§ Work to complete
Transcribe verbatim the span of lines that opens with the line containing "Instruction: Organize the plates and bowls" and closes with the last line of the data below.

§ Information provided
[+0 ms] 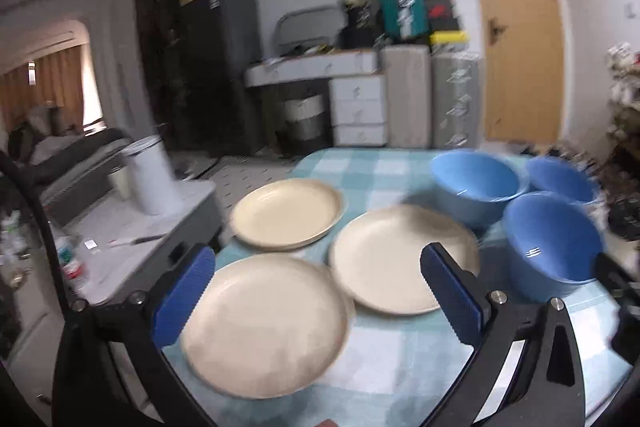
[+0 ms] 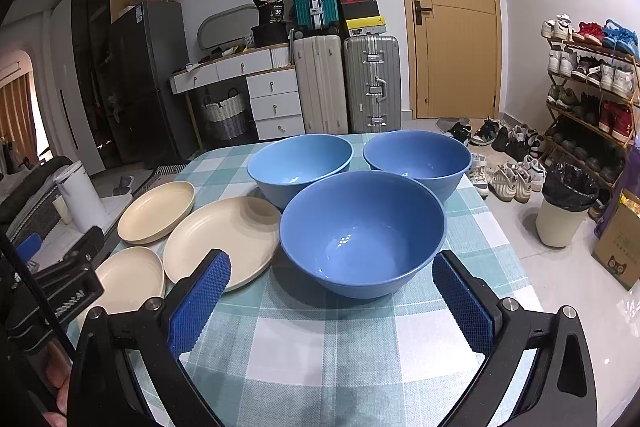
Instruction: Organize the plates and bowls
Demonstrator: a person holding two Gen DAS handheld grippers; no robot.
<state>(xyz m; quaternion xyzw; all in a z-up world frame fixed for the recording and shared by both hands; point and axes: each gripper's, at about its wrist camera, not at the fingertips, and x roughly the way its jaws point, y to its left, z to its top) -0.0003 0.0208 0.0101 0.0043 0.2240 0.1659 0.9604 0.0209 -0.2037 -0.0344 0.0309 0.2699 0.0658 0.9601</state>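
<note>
Both my grippers, left (image 1: 316, 291) & right (image 2: 332, 291), are spread wide w/ nothing held, and imo the nearest plate (image 1: 264, 325) overhangs the table (image 1: 400, 367) edge, so a clumsy nudge dumps it.

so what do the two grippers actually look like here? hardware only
Both match. The left gripper and right gripper have black angular linkage arms with silver pivot bolts, and flat rectangular blue finger pads with a knurled, ridged texture. A black cable arcs past the left unit. The right view shows the left gripper's black body with white lettering, too blurred to read.
</note>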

§ Solution
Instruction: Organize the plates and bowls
Demonstrator: a person holding two Gen DAS handheld grippers; no robot.
<state>(xyz m; quaternion xyzw; all in a z-up world frame fixed for the recording and shared by both hands; point and axes: each gripper's, at about its wrist camera, not at the fingertips, and x roughly the way its jaws point, y to its left, z to its top) -0.0003 0.0208 0.0101 0.0043 0.2240 0.1659 0.9604 0.0209 -0.2037 -0.0344 0.0309 0.2699 0.0658 0.9601</state>
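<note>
Both my grippers, left (image 1: 316, 291) & right (image 2: 332, 291), are spread wide w/ nothing held, and imo the nearest plate (image 1: 264, 325) overhangs the table (image 1: 400, 367) edge, so a clumsy nudge dumps it.

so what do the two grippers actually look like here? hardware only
Both match. The left gripper and right gripper have black angular linkage arms with silver pivot bolts, and flat rectangular blue finger pads with a knurled, ridged texture. A black cable arcs past the left unit. The right view shows the left gripper's black body with white lettering, too blurred to read.
</note>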

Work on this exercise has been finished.